[What you should do]:
Please print the data that follows, keeping every line exact.
START Data excerpt
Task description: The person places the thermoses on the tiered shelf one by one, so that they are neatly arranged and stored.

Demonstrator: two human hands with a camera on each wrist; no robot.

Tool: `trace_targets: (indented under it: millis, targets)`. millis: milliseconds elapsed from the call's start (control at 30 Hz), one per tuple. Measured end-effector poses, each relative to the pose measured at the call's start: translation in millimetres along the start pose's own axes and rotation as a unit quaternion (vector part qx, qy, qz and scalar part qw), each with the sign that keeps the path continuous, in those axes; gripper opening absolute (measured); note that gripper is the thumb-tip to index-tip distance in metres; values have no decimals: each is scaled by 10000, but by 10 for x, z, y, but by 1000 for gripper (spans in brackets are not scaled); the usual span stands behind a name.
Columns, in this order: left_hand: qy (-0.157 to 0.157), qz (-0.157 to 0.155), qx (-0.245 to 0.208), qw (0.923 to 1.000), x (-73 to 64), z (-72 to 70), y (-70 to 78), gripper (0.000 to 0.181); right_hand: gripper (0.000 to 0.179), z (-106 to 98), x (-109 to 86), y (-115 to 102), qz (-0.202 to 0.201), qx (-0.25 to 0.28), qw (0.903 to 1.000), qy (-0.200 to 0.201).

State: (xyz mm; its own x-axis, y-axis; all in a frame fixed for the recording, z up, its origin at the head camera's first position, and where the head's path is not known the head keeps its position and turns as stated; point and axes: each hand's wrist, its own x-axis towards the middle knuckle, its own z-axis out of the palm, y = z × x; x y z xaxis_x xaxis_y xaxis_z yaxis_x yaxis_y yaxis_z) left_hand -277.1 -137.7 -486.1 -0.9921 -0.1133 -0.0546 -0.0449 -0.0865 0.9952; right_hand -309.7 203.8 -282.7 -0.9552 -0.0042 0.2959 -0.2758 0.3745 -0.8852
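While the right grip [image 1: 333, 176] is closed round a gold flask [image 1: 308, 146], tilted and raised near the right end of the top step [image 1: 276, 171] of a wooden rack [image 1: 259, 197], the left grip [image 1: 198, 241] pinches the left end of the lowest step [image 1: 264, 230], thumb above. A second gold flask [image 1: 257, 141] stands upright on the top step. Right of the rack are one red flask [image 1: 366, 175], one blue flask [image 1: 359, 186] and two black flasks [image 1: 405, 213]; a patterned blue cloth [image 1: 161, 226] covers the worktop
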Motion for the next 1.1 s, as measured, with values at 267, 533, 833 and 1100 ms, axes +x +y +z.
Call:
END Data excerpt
[Written solution]:
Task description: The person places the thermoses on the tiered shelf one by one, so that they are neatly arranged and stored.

Demonstrator: two human hands with a camera on each wrist; no robot.

Tool: `trace_targets: (indented under it: millis, targets)`. millis: milliseconds elapsed from the call's start (control at 30 Hz), one per tuple. Measured end-effector poses, each relative to the pose measured at the call's start: translation in millimetres along the start pose's own axes and rotation as a unit quaternion (vector part qx, qy, qz and scalar part qw), each with the sign that keeps the path continuous, in those axes; gripper opening absolute (measured); note that gripper is the thumb-tip to index-tip distance in metres; values have no decimals: each is scaled by 10000, but by 10 for x, z, y, but by 1000 for gripper (spans in brackets are not scaled); the usual span stands behind a name.
Columns, in this order: left_hand: qy (-0.157 to 0.157), qz (-0.157 to 0.155), qx (-0.245 to 0.208), qw (0.923 to 1.000), x (-73 to 64), z (-72 to 70), y (-70 to 78), gripper (0.000 to 0.181); right_hand: gripper (0.000 to 0.179), z (-106 to 98), x (-109 to 86), y (-115 to 102), qz (-0.202 to 0.201), qx (-0.25 to 0.28), qw (0.903 to 1.000), qy (-0.200 to 0.201).

State: (xyz mm; its own x-axis, y-axis; all in a frame fixed for the recording, z up, its origin at the head camera's first position, and where the head's path is not known the head keeps its position and turns as stated; point and axes: each hand's wrist, its own x-axis towards the middle knuckle, its own z-axis out of the palm, y = z × x; x y z xaxis_x xaxis_y xaxis_z yaxis_x yaxis_y yaxis_z) left_hand -277.1 -137.7 -486.1 -0.9921 -0.1133 -0.0546 -0.0449 -0.0865 0.9952; right_hand -309.7 203.8 -282.7 -0.9552 -0.0042 0.2959 -0.2758 0.3745 -0.8852
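While the right grip [image 1: 333, 176] is closed round a gold flask [image 1: 308, 146], tilted and raised near the right end of the top step [image 1: 276, 171] of a wooden rack [image 1: 259, 197], the left grip [image 1: 198, 241] pinches the left end of the lowest step [image 1: 264, 230], thumb above. A second gold flask [image 1: 257, 141] stands upright on the top step. Right of the rack are one red flask [image 1: 366, 175], one blue flask [image 1: 359, 186] and two black flasks [image 1: 405, 213]; a patterned blue cloth [image 1: 161, 226] covers the worktop
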Motion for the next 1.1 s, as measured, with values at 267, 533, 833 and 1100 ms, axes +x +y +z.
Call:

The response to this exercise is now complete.